> _Problem to solve_: Starting at the line that contains "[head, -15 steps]" and ending at the line that contains "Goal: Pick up", the lines below are to be given again exactly, with nothing added.

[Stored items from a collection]
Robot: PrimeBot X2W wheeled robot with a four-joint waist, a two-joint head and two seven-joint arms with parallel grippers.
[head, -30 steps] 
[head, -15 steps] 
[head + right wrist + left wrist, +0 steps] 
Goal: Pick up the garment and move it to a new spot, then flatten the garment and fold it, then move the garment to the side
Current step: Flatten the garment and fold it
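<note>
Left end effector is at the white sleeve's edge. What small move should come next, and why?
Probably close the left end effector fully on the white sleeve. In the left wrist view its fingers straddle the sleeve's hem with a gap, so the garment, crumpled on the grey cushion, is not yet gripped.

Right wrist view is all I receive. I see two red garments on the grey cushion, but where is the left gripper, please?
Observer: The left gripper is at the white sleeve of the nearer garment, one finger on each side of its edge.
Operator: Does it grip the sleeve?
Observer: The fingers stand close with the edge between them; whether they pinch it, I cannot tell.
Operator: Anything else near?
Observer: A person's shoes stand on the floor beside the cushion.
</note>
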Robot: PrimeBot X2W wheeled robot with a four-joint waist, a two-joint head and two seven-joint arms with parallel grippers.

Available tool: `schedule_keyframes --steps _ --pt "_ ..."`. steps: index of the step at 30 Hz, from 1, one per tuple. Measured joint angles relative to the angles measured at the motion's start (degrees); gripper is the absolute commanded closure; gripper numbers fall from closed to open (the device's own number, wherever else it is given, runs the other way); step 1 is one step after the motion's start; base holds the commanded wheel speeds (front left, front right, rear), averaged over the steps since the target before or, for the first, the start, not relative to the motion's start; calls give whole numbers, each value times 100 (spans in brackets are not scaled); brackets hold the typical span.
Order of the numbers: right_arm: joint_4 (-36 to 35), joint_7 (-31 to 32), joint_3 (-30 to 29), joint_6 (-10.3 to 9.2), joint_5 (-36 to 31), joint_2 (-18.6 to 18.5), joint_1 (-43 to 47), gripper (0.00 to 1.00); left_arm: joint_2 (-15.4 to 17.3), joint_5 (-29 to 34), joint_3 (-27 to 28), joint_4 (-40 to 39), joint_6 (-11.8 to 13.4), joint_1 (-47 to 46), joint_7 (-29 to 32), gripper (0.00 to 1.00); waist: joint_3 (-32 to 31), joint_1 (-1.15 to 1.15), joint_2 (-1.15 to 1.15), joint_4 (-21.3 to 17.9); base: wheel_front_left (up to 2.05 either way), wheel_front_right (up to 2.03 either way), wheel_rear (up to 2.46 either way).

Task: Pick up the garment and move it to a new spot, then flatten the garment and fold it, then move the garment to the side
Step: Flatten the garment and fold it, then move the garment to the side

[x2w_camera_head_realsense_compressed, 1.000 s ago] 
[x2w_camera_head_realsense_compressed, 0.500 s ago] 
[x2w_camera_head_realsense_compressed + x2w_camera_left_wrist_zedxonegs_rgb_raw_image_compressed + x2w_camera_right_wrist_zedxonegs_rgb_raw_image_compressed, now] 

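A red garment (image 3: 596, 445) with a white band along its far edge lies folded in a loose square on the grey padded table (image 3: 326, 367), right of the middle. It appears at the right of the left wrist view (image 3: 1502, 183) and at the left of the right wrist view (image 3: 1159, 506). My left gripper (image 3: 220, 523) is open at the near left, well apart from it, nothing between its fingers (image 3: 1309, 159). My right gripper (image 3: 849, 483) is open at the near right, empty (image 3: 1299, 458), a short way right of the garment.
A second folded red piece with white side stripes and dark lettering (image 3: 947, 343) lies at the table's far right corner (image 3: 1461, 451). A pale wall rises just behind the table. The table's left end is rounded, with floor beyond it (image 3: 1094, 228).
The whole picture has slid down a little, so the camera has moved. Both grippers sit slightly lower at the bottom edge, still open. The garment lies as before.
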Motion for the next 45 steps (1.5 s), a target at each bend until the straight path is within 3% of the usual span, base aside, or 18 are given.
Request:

> _Solution to this task_:
[head, -15 steps] 
[head + right wrist + left wrist, +0 steps] 
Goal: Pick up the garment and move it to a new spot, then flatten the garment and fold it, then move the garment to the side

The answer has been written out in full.